He visto glandes perforados con una corona de jeringuillas,
rebosando su sangre en un vasito, cuando las agujas le iban siendo extraídas.
He visto tangas rellenos de lombrices pululando
sobre el pene del dueño de tal gusanario ambulante.
He visto cabezas coronadas con espinas, sangrando sobre
torsos lacerados con las mismas llagas y heridas
que los romanos infligieron en el cuerpo de Jesucristo.
También he visto machos pletóricos de falo y de vello,
danzando y gozando de sí mismos, como sólo saben hacerlo los faunos.

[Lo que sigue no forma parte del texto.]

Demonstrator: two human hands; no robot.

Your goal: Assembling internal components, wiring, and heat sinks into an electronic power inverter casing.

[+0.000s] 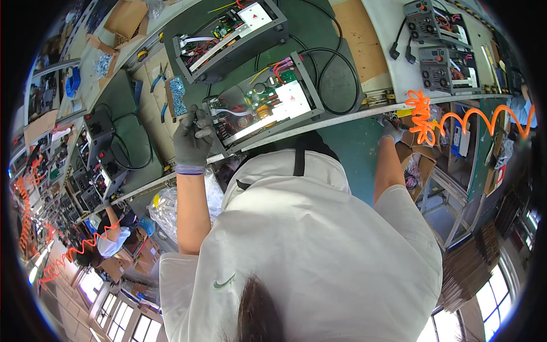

He visto grupos de hombres bestializados, en su tercer día
de encierro en las catacumbas clausuradas de un Metropolitano;
desnudos, junto a un viejo retrete, apelotonados y ansiosos
por deponer sus heces, y adorar con ellas al Maligno.
He leído y escuchado oraciones de posesión en lenguas incomprensibles.
Nadie forzaba a nadie. Ninguno se encontraba allí, sin haber previamente consentido.
La destrucción o el dolor, elegidos como vía de liberación frente al pánico público.
Automedicaciones extremas en la orgía situacional del gran carnaval mortífero.
Adoraciones y mixtificaciones del mal, para prolongar la permanencia en la bondad
por encima de todos los vicios. El Otro necesita su pan y su cronómetro,
su tiempo y su alimento -como exigiría cualquier ser vivo- para poder restituirnos.
Todos llevamos un ángel y un nazi dentro, El evangelio según San Pasolini, dixit.
Pretender olvidarse de esto, es una primera tentativa de inconsciente suicidio.
Sin arte ni sexo no puede completar la supervivencia su círculo.
Balsa de rumores, cuna de oxígeno, feliz balanceo en la barca de Caronte,
navegando a ultracorriente, para retrasar el ingreso en la final Estigia.